◆ **Task details**
All lines of the material that contain "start" must be copied out.

◆ **Data extracts**
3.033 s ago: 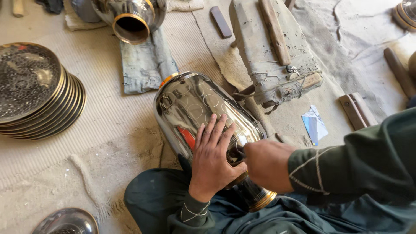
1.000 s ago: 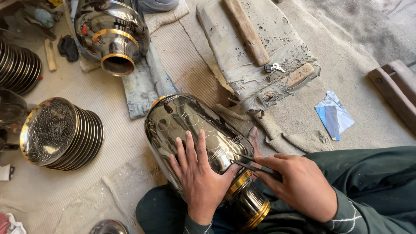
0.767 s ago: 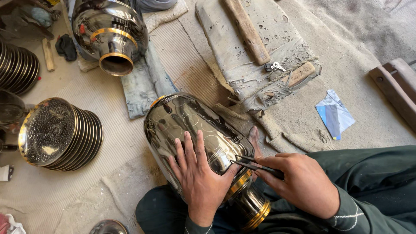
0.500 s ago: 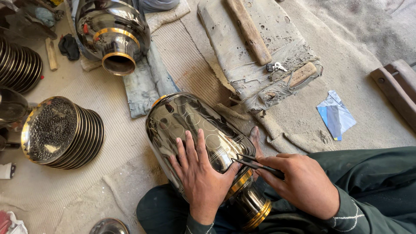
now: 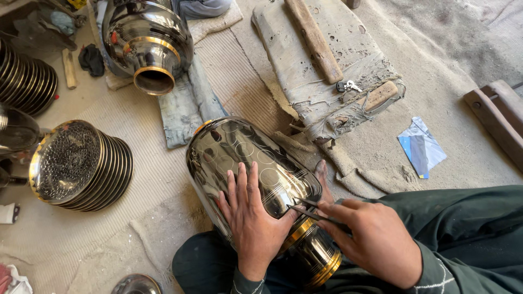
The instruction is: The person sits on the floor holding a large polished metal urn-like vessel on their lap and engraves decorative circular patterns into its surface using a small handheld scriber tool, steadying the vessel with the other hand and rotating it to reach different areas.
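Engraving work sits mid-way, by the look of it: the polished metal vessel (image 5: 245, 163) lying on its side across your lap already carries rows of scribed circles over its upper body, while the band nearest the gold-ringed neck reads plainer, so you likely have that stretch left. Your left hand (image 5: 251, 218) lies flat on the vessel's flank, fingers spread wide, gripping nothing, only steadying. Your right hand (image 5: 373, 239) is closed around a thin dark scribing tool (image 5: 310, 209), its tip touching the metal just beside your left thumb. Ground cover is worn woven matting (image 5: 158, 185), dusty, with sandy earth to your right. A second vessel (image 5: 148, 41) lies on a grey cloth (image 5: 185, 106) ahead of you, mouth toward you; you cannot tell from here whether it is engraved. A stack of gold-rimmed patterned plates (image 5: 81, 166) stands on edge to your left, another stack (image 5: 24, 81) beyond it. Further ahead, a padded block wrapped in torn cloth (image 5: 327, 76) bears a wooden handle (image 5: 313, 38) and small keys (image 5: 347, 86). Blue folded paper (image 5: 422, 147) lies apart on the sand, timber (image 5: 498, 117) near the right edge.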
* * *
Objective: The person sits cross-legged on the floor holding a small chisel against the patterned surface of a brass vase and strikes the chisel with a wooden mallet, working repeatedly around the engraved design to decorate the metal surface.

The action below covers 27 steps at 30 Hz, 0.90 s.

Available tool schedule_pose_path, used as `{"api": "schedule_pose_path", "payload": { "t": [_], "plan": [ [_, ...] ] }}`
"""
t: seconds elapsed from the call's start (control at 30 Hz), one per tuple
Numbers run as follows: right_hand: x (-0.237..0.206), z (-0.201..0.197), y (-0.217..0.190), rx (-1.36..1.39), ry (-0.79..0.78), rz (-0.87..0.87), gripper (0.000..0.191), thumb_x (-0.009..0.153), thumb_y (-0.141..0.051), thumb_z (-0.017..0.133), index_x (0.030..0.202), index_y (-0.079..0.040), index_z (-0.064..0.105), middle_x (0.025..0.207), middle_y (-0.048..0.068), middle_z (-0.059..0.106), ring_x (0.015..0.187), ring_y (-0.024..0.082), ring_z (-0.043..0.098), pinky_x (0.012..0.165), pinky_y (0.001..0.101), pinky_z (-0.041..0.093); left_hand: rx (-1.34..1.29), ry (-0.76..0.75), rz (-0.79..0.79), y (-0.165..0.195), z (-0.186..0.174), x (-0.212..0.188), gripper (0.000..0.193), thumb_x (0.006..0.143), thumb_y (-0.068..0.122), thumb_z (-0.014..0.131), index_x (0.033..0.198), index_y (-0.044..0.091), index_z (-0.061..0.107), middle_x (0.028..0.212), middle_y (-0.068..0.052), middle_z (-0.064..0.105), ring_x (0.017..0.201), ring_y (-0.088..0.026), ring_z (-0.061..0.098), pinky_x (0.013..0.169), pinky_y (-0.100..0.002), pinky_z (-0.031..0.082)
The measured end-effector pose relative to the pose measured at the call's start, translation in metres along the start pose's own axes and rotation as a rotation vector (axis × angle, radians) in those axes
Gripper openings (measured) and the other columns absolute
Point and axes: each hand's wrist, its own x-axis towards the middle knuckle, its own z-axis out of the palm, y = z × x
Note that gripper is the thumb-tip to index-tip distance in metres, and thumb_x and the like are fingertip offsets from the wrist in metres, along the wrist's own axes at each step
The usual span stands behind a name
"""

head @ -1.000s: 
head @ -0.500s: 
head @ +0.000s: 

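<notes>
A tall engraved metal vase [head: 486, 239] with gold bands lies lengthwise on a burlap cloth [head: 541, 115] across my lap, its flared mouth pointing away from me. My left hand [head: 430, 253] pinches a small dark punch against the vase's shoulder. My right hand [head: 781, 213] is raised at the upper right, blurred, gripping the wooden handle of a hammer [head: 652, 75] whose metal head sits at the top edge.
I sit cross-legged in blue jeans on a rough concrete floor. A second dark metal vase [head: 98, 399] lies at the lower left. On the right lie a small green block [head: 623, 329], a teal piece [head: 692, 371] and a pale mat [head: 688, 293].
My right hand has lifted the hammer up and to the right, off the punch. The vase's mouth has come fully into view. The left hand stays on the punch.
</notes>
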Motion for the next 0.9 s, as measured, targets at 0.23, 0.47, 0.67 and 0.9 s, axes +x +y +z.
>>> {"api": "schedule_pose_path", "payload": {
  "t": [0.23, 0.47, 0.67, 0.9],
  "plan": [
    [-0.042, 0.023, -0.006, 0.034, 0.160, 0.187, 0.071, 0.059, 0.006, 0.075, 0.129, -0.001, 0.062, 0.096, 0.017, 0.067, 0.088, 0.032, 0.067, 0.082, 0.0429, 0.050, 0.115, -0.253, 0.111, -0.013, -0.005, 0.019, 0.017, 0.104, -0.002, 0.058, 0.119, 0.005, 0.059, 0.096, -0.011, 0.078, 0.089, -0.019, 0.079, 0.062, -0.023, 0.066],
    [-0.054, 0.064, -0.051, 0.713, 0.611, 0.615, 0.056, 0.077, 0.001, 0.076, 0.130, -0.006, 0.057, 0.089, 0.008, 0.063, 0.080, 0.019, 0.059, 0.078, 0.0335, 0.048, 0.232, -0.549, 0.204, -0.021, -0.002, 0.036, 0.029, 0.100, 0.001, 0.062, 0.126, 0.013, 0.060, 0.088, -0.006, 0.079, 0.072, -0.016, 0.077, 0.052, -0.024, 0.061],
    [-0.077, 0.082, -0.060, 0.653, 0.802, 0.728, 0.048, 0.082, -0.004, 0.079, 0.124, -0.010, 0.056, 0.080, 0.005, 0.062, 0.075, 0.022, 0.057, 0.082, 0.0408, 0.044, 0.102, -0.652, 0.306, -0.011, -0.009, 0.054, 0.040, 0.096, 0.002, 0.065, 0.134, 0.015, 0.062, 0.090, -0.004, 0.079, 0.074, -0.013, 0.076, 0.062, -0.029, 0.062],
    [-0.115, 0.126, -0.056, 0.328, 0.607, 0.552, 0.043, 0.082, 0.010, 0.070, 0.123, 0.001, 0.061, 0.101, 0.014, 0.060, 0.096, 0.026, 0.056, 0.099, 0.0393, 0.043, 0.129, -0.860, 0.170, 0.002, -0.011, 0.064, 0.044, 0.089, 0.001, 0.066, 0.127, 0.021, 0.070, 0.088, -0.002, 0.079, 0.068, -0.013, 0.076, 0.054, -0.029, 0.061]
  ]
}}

◆ **Exercise result**
t: seconds elapsed from the call's start (control at 30 Hz), one per tuple
The measured end-effector pose relative to the pose measured at the call's start, translation in metres along the start pose's own axes and rotation as a rotation vector (axis × angle, radians) in those axes

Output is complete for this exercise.